§ TASK GOAL: Please set down each line of the data again, unchanged.

START DATA EXCERPT

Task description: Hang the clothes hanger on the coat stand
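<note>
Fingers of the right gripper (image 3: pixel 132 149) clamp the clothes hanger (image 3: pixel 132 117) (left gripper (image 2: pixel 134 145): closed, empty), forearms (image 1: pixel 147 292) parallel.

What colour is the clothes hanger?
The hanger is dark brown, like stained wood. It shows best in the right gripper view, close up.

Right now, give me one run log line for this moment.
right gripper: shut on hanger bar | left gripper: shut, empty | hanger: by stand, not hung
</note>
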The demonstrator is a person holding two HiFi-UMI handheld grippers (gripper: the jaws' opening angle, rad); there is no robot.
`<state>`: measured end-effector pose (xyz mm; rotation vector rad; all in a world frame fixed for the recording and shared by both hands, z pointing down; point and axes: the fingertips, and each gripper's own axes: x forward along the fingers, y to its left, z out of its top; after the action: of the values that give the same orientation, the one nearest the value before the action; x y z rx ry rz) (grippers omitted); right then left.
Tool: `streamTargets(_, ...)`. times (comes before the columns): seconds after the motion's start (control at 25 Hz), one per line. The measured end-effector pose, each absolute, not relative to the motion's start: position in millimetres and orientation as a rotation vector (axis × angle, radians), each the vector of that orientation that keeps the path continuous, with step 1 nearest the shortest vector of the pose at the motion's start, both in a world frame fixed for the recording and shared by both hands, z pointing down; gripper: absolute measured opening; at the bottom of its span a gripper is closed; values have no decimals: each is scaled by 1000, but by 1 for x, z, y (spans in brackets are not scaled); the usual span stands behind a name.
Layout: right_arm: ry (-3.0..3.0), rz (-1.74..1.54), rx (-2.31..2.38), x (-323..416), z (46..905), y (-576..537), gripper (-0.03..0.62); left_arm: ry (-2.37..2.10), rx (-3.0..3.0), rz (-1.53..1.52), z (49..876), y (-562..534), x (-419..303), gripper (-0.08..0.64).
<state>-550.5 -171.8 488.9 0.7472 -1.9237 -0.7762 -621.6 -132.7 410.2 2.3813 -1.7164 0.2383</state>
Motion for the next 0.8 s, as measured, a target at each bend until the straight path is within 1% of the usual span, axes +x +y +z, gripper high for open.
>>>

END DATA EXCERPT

§ ANSWER TO THIS TASK:
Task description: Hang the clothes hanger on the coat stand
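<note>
Fingers of the right gripper (image 3: pixel 132 149) clamp the clothes hanger (image 3: pixel 132 117) (left gripper (image 2: pixel 134 145): closed, empty), forearms (image 1: pixel 147 292) parallel.

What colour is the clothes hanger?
The hanger is dark brown, like stained wood. It shows best in the right gripper view, close up.

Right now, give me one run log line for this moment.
right gripper: shut on hanger bar | left gripper: shut, empty | hanger: by stand, not hung
</note>
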The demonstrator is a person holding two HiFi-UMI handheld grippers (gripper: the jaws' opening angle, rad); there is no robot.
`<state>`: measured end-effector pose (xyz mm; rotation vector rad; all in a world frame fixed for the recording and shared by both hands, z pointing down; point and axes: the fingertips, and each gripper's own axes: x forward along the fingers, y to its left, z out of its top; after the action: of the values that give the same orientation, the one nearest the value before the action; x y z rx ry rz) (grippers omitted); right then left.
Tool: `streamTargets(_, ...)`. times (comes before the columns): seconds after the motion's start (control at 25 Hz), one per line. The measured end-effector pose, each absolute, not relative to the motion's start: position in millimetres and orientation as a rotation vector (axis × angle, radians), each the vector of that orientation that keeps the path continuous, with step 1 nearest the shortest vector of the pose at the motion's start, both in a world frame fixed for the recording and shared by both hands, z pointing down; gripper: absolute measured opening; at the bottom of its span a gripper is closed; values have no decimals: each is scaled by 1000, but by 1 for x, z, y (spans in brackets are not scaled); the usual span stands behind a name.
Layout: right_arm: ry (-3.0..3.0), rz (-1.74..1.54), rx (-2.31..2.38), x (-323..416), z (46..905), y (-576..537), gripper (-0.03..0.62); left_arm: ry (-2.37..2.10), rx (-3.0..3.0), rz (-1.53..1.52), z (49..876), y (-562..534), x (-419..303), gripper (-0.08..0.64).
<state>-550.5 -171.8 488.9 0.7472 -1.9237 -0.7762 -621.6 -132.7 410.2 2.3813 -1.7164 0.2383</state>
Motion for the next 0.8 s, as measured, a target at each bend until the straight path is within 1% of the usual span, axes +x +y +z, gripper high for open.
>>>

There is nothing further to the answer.